Bagai disambar petir disiang bolong. Berita tak mengenakkan ini telah menghancurkan sebagian besar kebahagiaan Mila untuk bertemu keluarga papanya. Dan kenapa ini terlalu tiba-tiba setelah Mila merencanakan semuanya saat dia akan berada di Melbourn nanti. Dan apa yang harus dia katakan pada mama dan kakaknya?

"Kenapa bisa gitu, pak? Ini gak adil," bantah Mila berusaha mencari kebohongan dari mata Pak Hasan. Tapi tidak ada sebuah kebohongan disana.

"Maaf, Mila. Tapi semua ini pemerintah kota dan negara yang sudah memutuskan. Dan mereka juga sudah ada penggantinya. Saya sudah membela kamu, tapi tetap tidak bisa," dengan kesabaran Pak Hasan memberikan pengertian kepada Mila agar siswinya itu menerima dengan lapang dada.

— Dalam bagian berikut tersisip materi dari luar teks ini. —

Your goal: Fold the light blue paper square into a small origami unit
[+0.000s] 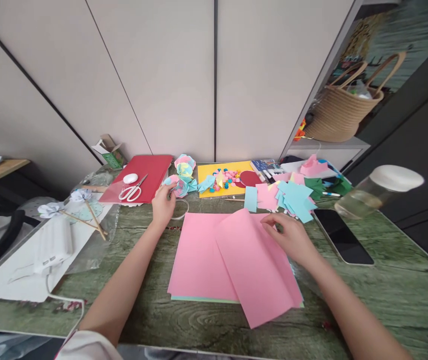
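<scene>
My left hand (pixel 164 204) reaches to the back of the table, its bent fingers closed at the near-left side of a pink, blue and yellow folded-paper ball (pixel 179 185). A similar paper ball (pixel 184 164) sits just behind. In front of me lies a stack of paper with a pink sheet (pixel 202 255) on top and pale green and blue edges below. Across its right half rests a narrower pink piece (pixel 253 270), tilted and slightly raised. Over the stack's upper right corner is my right hand (pixel 289 236), fingers bent and slightly apart, with nothing plainly held.
White scissors (pixel 130 193) lie on red paper (pixel 149 170). Yellow paper (pixel 206 172) bears small colourful folded pieces. Blue squares (pixel 297 199), a phone (pixel 343 236) and a lidded bottle (pixel 375 192) stand right. A white power bank (pixel 54 242) with cable is at left.
</scene>
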Demonstrator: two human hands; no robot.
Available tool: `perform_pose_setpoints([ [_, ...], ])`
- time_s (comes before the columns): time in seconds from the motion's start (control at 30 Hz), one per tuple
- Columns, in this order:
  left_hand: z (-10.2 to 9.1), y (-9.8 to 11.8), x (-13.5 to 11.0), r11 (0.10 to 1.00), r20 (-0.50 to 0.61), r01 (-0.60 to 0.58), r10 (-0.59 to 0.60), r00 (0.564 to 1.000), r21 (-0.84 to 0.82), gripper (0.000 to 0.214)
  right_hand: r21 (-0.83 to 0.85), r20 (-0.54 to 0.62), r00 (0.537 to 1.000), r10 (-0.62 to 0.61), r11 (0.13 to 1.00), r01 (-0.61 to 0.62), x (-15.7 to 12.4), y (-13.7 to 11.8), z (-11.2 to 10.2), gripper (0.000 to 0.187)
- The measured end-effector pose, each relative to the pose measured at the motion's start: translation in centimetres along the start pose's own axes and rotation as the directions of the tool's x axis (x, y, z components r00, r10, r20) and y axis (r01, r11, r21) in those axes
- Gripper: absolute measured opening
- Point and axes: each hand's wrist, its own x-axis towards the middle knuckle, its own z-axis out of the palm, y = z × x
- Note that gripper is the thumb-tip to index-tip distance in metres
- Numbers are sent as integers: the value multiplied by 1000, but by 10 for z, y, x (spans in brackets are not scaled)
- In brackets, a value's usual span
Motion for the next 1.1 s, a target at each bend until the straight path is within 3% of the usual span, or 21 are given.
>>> perform_pose_setpoints([
  [0.07,9,-13,2,985,72,-133,126,989,107,25,1,5,1000,-3,1000,3,0,1,1,12],
  [0.13,16,-24,3,931,225,-317,275,935,180,28,7,11,1000,-2,1000,2,1,1,1,12],
  [0.23,19,-32,5,888,343,-417,337,877,194,29,12,22,1000,-4,1000,4,1,2,2,13],
  [0.73,15,-20,25,799,562,-446,168,810,404,23,3,56,998,-6,1000,6,2,0,3,13],
  [0.93,22,-14,31,787,568,-426,118,814,447,24,3,66,998,-21,1000,21,2,-4,3,15],
  [1.1,21,-5,28,789,519,-374,82,851,488,27,2,72,997,-16,1000,16,2,-5,1,16],
])
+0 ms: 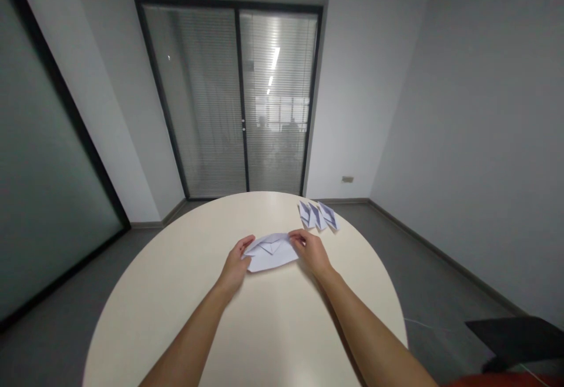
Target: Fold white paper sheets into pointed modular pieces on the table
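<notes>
A partly folded sheet of white paper (271, 252) lies on the round cream table (185, 293) in front of me. My left hand (237, 263) pinches its left end, thumb on top of the fold. My right hand (311, 249) grips its right end with the fingers curled over the edge. Both hands press the paper down against the tabletop. Creases form a small triangle in the paper's middle.
Three folded white paper pieces (318, 215) lie in a row near the table's far right edge. Beyond the table stands a glass sliding door with blinds (238, 99). A dark object (515, 334) sits on the floor at lower right.
</notes>
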`<action>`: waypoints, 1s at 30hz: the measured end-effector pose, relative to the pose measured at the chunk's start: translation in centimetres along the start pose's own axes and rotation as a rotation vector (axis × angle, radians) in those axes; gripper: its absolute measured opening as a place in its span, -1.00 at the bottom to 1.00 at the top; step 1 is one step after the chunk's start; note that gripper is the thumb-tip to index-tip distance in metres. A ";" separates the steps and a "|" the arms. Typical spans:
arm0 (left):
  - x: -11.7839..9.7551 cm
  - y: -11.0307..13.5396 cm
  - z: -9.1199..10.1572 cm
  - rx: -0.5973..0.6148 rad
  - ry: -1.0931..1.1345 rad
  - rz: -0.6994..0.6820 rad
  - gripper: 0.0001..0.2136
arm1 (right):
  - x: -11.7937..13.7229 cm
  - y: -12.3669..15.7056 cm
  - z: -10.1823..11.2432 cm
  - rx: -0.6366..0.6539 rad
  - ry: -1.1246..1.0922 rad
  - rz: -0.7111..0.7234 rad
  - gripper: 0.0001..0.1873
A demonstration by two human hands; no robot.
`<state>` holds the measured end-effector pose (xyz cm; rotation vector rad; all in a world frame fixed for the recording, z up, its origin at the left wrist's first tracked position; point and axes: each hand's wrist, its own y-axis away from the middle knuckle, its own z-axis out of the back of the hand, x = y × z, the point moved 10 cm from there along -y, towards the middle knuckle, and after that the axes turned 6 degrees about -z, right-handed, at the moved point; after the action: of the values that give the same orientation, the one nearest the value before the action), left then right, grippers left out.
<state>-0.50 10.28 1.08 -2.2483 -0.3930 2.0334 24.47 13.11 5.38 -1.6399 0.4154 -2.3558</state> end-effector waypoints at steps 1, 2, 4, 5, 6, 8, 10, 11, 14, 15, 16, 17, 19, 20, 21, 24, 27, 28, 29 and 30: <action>0.3 -0.2 0.3 -0.020 -0.013 0.014 -0.43 | -0.3 -0.1 0.0 0.005 -0.059 -0.010 -0.78; 0.6 -0.3 0.7 -0.038 -0.022 0.030 -0.47 | -0.6 -0.2 0.0 0.013 -0.129 -0.026 -0.72; 1.0 -0.4 1.2 -0.066 -0.033 0.054 -0.55 | -1.3 -0.5 -0.2 0.036 -0.278 -0.081 -0.59; 1.1 -0.5 1.5 -0.073 -0.041 0.058 -0.59 | -1.6 -0.5 -0.3 0.048 -0.346 -0.113 -0.54; 1.0 -0.5 1.7 -0.076 -0.052 0.057 -0.61 | -1.9 -0.6 -0.4 0.053 -0.405 -0.143 -0.51; 0.9 -0.4 1.9 -0.073 -0.098 0.055 -0.62 | -2.2 -0.7 -0.4 0.039 -0.497 -0.186 -0.49; 0.6 -0.3 2.0 -0.064 -0.147 0.048 -0.59 | -2.4 -0.7 -0.3 0.015 -0.568 -0.216 -0.48; 0.4 -0.3 1.8 -0.057 -0.154 0.040 -0.58 | -2.6 -0.6 -0.3 0.004 -0.605 -0.236 -0.48; -0.2 -0.1 1.2 -0.032 -0.105 0.005 -0.50 | -3.1 -0.5 -0.3 -0.027 -0.699 -0.299 -0.50; -0.4 0.0 0.8 -0.022 -0.090 -0.008 -0.46 | -3.2 -0.4 -0.2 -0.036 -0.715 -0.317 -0.50; -0.7 0.1 0.5 -0.005 -0.088 -0.025 -0.42 | -3.3 -0.3 -0.1 -0.044 -0.722 -0.332 -0.51; -1.1 0.3 0.1 0.014 -0.101 -0.049 -0.37 | -3.3 -0.3 -0.1 -0.050 -0.725 -0.344 -0.52; -2.0 0.7 -0.7 0.053 -0.155 -0.102 -0.28 | -3.3 -0.2 0.2 -0.064 -0.726 -0.358 -0.53; -2.5 0.9 -0.9 0.065 -0.185 -0.124 -0.25 | -3.3 -0.2 0.3 -0.078 -0.723 -0.359 -0.53; -2.9 1.1 -1.0 0.069 -0.214 -0.143 -0.25 | -3.3 -0.2 0.5 -0.094 -0.717 -0.355 -0.53; -3.6 1.2 -0.9 0.060 -0.283 -0.176 -0.43 | -3.4 -0.3 0.9 -0.141 -0.692 -0.348 -0.53; -2.9 0.8 -0.7 0.076 -0.298 -0.131 -0.62 | -3.8 -0.5 0.9 -0.165 -0.668 -0.345 -0.52; -2.5 0.6 -0.5 0.077 -0.297 -0.100 -0.60 | -3.8 -0.6 1.0 -0.179 -0.639 -0.318 -0.53; -2.1 0.4 -0.4 0.071 -0.295 -0.072 -0.56 | -3.4 -0.8 1.3 -0.193 -0.585 -0.269 -0.54; -1.9 0.3 -0.2 0.060 -0.297 -0.053 -0.53 | -2.9 -0.8 1.7 -0.215 -0.508 -0.201 -0.58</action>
<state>-0.46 9.54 2.82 -1.8845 -0.4015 2.3216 27.00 14.74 3.73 -2.3891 0.4241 -1.9590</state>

Beliau tidak tahu, ada alasan lain yang membuat Mila menerima penawaran untuk ikut pertukaran pelajar. Dan sekarang pun tak ada alasan lain baginya untuk membantah karena ini adalah kemauan pemerintah kota dan negara.

Tanpa izin dan permisi, Mila meninggalkan ruangan tersebut. Dia berlari tanpa arah dengan air mata yang telah membasahi pipi. Setengah kebahagiannya telah hilang. Setengah impiannya telah melayang.

Mila terus berlari dengan tangan kiri yang memegang notebook dan alat tulisnya dan tangan kanan yang dia pakai untuk menutup mulutnya agar suara isak tangisnya tak terdengar keseluruh penjuru koridor.

Seseorang yang telah menggantikan posisinya sangat beruntung. Dia ingin sekali menjadi seseorang itu karena memiliki keberuntungan. Dia tak membenci seseorang itu. Dia juga tak membenci pihak sekolah ataupun pemerintah. Tapi, dia membenci kenyataan. Kenyataan pahit yang harus dia terima diatas kebahagiaannya itu. Dan kebahagiaan itu telah hilang karena tergantingan oleh sebuah kenyataan pahit.

Dan ada satu hal yang Mila tak tahu. Bahwa diujung koridor sana, ada seseorang yang melihatnya sedang keluar dari ruang kepala sekolah dan berlari entah kemana sambil menangis.